→ **Exercise instructions**:
The required output is the exact text of the lines from the line containing "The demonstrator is" through the final line below, inclusive, without pictures.

→ **Supplied information**:
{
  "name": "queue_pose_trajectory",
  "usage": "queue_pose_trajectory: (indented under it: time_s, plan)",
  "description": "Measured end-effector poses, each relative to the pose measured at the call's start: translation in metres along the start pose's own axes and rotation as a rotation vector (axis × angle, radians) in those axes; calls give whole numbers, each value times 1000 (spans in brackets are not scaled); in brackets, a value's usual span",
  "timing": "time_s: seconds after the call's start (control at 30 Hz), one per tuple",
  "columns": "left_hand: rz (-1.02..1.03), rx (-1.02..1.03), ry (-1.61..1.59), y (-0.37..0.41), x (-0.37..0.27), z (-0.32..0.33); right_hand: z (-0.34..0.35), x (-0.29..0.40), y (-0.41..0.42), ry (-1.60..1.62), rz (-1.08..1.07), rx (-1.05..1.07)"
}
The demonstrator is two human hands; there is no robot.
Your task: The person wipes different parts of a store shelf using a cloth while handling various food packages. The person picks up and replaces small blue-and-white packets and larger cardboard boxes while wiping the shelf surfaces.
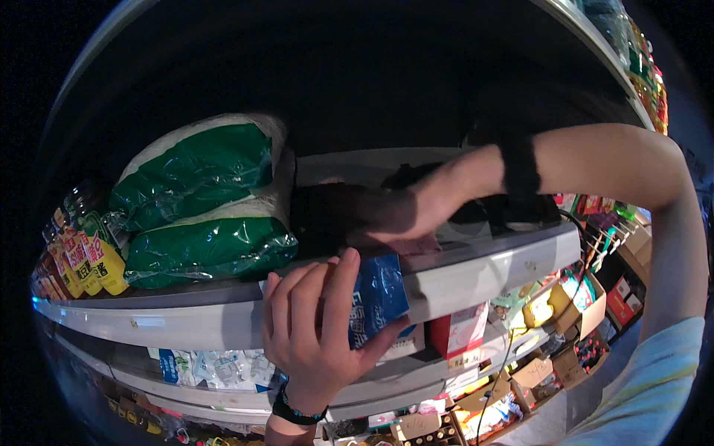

→ **Your response**:
The demonstrator is two human hands; there is no robot.
Your task: The person wipes different parts of a store shelf using a cloth while handling various food packages. The person picks up and replaces small blue-and-white packets and larger cardboard boxes while wiping the shelf surfaces.

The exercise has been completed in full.